Several years ago, when I was chairman of the Surgical Quality Assurance Committee, the hospital medical director came to one of our meetings. We have a problem, he said. The Joint Commission on Accreditation of Hospitals had, on its recent inspection, given our hospital a list of criticisms, one of which involved unnecessary surgery. That, of course, got my attention, even though I've often said unnecessary surgery gets a bad rap: it's easier than the needed kind (nothing like disease to complicate things), and healthy patients generally do better than sick ones. NOTE: kidding.
The problem, it turns out, was not that they'd uncovered instances. It was that there was no requirement that surgeons include surgical indications (the reasons for doing a given operation) in the operative reports. We had six months to implement a solution: they'd be back to recheck at that time. OK, I said, we'll do it. Forget that it's stupid. Because if a surgeon is willfully going to do an operation he knows is unnecessary, he certainly'd have no compunction about lying into the record. Moreover, times had long since changed: if people see something fishy in the OR, they talk, they report, they get things changed. Nurses ain't stupid; and not only do they no longer stand up when the doctor walks into the room, they (rightfully) see themselves as advocates for patients. Not that doctors don't, of course.
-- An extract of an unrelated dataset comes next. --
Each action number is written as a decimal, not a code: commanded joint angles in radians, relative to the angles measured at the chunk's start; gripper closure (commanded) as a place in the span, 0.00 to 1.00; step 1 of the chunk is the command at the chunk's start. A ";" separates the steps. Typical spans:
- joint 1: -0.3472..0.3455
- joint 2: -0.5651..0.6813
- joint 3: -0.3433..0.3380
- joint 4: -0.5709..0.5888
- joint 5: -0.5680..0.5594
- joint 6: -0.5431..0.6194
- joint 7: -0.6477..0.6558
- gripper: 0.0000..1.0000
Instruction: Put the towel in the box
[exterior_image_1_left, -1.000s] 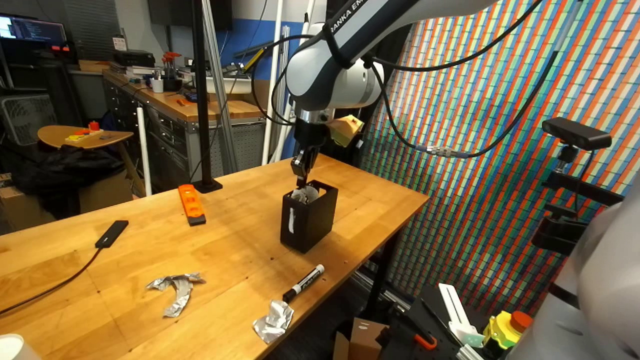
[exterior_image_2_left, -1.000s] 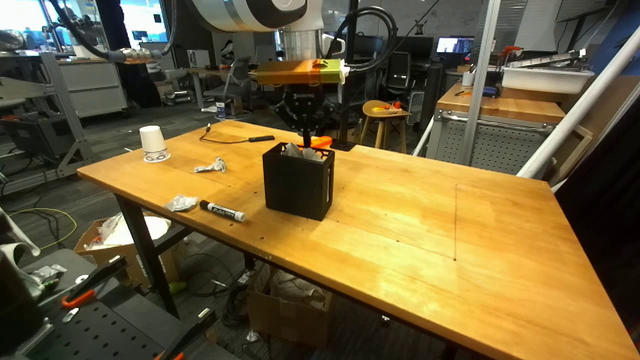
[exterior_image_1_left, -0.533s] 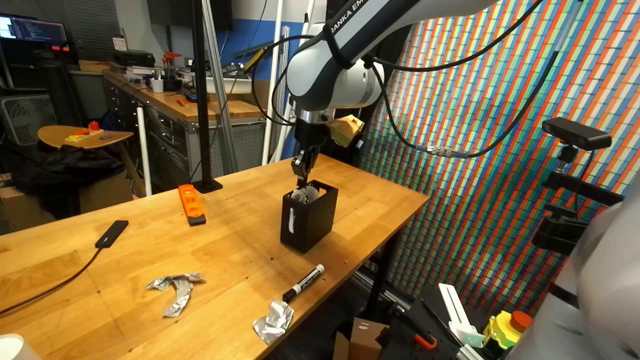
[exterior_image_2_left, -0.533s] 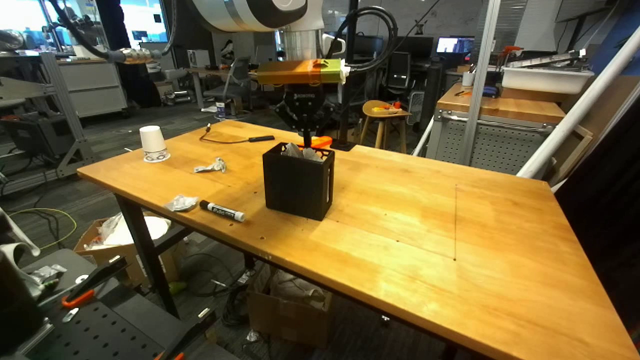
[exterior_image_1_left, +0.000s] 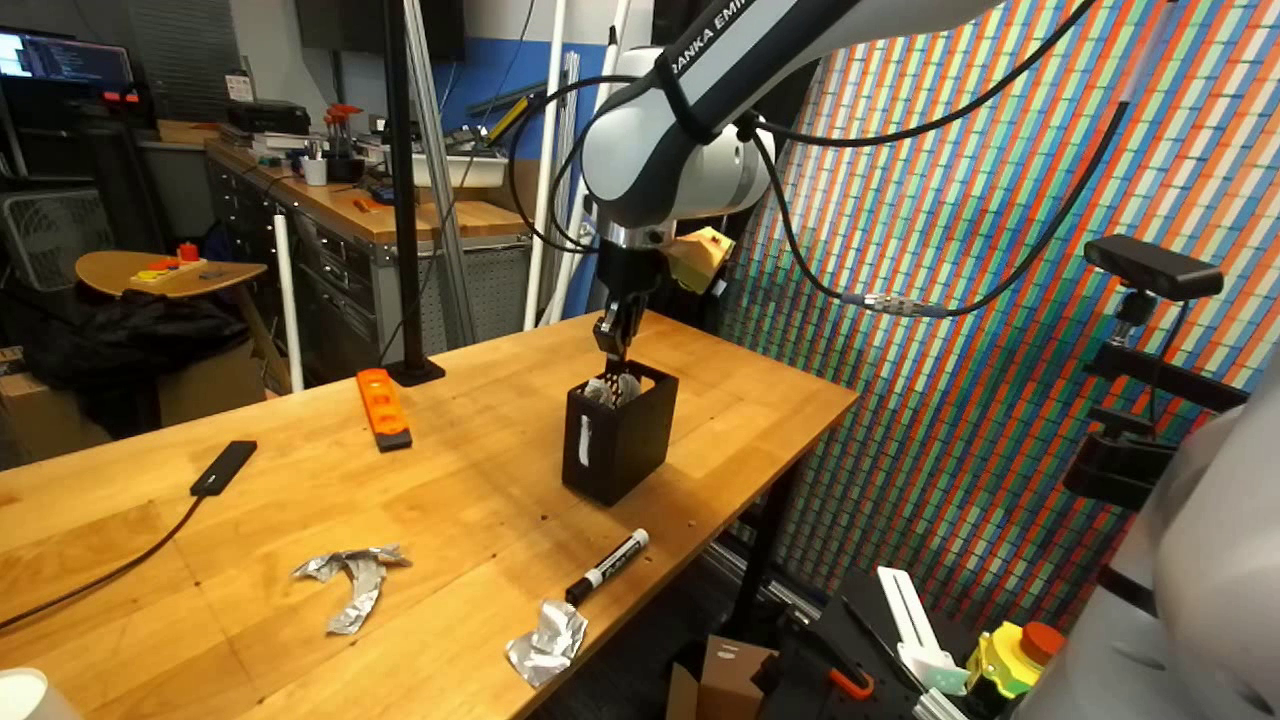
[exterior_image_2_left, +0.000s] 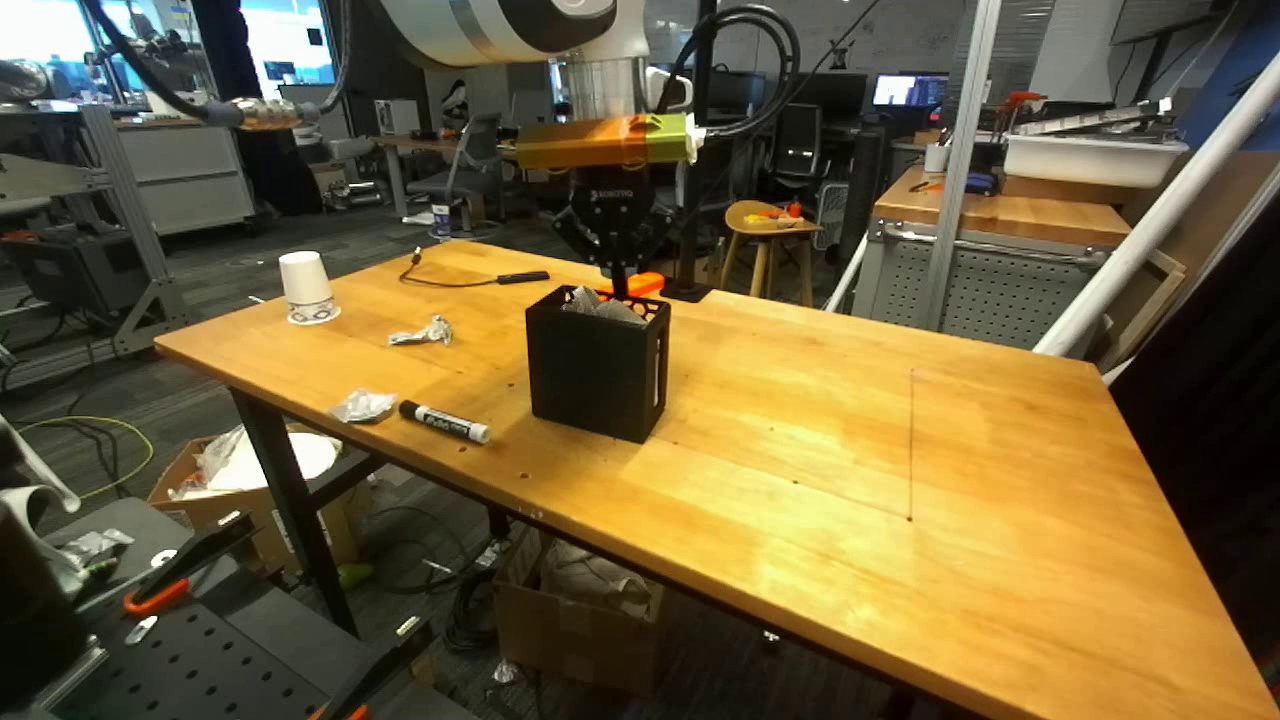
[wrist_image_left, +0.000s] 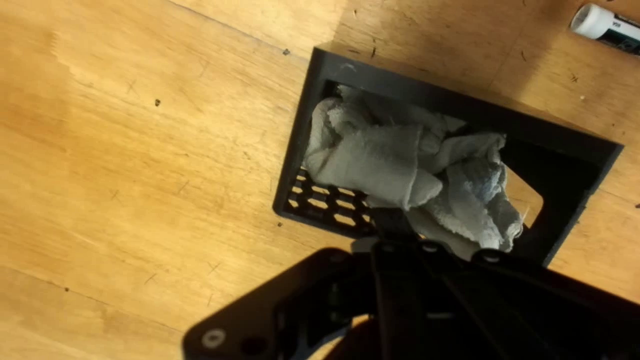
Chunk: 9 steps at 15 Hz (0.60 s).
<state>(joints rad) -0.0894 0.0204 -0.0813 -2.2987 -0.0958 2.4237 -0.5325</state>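
1. Wrist view: the towel (wrist_image_left: 370, 155) lies crumpled inside the black box (wrist_image_left: 400, 85), its underside out of sight and part of its edge covered by the gripper (exterior_image_2_left: 619, 288).
2. The gripper's fingers are together, tips down at the mouth of the box beside the cloth; whether they touch the towel cannot be told.
3. Six-sided holes show in one wall of the box, which stands upright on the wooden table (exterior_image_2_left: 850, 430). A pale strip (exterior_image_1_left: 585, 440) on a narrow side is too small to identify.
4. "ROBOTIQ" reads faintly on the gripper. Lettering on the arm (exterior_image_1_left: 715, 55) shows as "RANKA EMI", cut short at the top.
5. Near the box lies a black-and-white marker (exterior_image_2_left: 446, 422), its print hard to read; the wrist view cuts it off at the upper right.
6. One crumpled foil piece (exterior_image_1_left: 547, 643) sits just beside the marker, another foil scrap (exterior_image_1_left: 362, 585) well apart from the box.
7. An upturned white cup (exterior_image_2_left: 304, 285) stands near a table edge, mostly cut off in an exterior view.
8. Below the table, a cardboard carton (exterior_image_2_left: 575, 650) holds pale, cloth-like stuff, hard to make out.
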 joint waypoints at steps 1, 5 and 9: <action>-0.008 -0.033 -0.008 -0.036 -0.039 -0.011 0.022 1.00; -0.008 -0.029 -0.008 -0.060 -0.034 -0.012 0.023 1.00; -0.007 -0.022 -0.007 -0.070 -0.029 -0.010 0.023 1.00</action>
<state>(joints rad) -0.0965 0.0178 -0.0873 -2.3572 -0.1111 2.4207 -0.5249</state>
So, no problem. There are published lists of indications for any given operation. Surgeons can dictate into the record why they're doing a thing, people in medical records can compare their reasons to those lists. Everybody's happy. (Being the passive aggressive type I'd often say things like: "operation: appendectomy; indication: appendicitis." Some operations pretty much go without saying. Or so one might believe.) We got the word to the surgeons, everyone complied. As stupid hospital rules go, this one was pretty benign, and even sensible, more or less.
Time: six months later. Place: SQAC (pronounced squawk) committee meeting. Speaker: the medical director, again. Saying, guys, they came back, and they don't like your system. It doesn't work. What do you mean, I ask. It's not working, he repeats. It's not finding unnecessary surgery. Long pause. VERY long pause. Dick, I say (it was his name, not a declaration). Does it occur to you that the reason we're not finding unnecessary surgery is that we're not DOING unnecessary surgery? C'mon, says Dick.
The rest of the meeting is somewhat of a blur in my memory. The minutes of the meeting, assembled by the staff secretary, were tastefully discreet. Something like "discussion ensued." It's possible there was one less serviceable chair in the room at the end than there was at the beginning. There may have been suggestions made that, even for a surgeon, were anatomically impossible. Had they been, the minutes of the meeting, and the report of the inspectors would likely have required decontamination before handling again. I guess it boils down to this: regarding the suggestion that we come up with a better plan, I demurred.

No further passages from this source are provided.